■ **Task details**
Your output should be the entries below, from the first line up to and including the line with "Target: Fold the", reproduced exactly and with no other lines.

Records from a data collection
##########

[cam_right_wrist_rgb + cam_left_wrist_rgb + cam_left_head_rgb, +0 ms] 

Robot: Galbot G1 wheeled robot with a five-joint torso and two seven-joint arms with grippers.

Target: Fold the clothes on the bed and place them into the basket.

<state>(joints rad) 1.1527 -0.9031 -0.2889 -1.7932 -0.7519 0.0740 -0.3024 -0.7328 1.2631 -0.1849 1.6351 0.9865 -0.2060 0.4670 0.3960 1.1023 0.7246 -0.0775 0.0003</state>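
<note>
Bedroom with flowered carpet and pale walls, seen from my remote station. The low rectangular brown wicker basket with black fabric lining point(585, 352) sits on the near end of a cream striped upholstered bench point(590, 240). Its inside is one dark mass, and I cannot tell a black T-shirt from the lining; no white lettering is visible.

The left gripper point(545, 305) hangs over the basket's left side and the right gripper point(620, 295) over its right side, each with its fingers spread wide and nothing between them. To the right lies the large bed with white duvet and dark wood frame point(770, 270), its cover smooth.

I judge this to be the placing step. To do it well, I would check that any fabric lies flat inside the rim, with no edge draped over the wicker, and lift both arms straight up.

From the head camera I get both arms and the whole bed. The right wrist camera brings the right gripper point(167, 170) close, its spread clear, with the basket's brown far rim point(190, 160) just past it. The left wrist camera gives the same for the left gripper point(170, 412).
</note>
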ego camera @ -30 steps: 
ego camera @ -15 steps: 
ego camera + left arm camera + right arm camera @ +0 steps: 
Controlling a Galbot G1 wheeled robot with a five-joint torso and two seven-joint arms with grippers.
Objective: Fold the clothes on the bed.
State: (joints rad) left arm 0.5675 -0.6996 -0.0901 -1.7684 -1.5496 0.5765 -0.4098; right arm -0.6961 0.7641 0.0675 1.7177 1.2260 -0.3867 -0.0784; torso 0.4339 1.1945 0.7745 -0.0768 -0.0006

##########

■ **Result for this task**
[cam_right_wrist_rgb + cam_left_wrist_rgb + cam_left_head_rgb, +0 ms] 

Robot: Galbot G1 wheeled robot with a five-joint torso and two seven-joint arms with grippers.

Target: Fold the clothes on the bed and place them into the basket.

No additional work is needed on this exercise.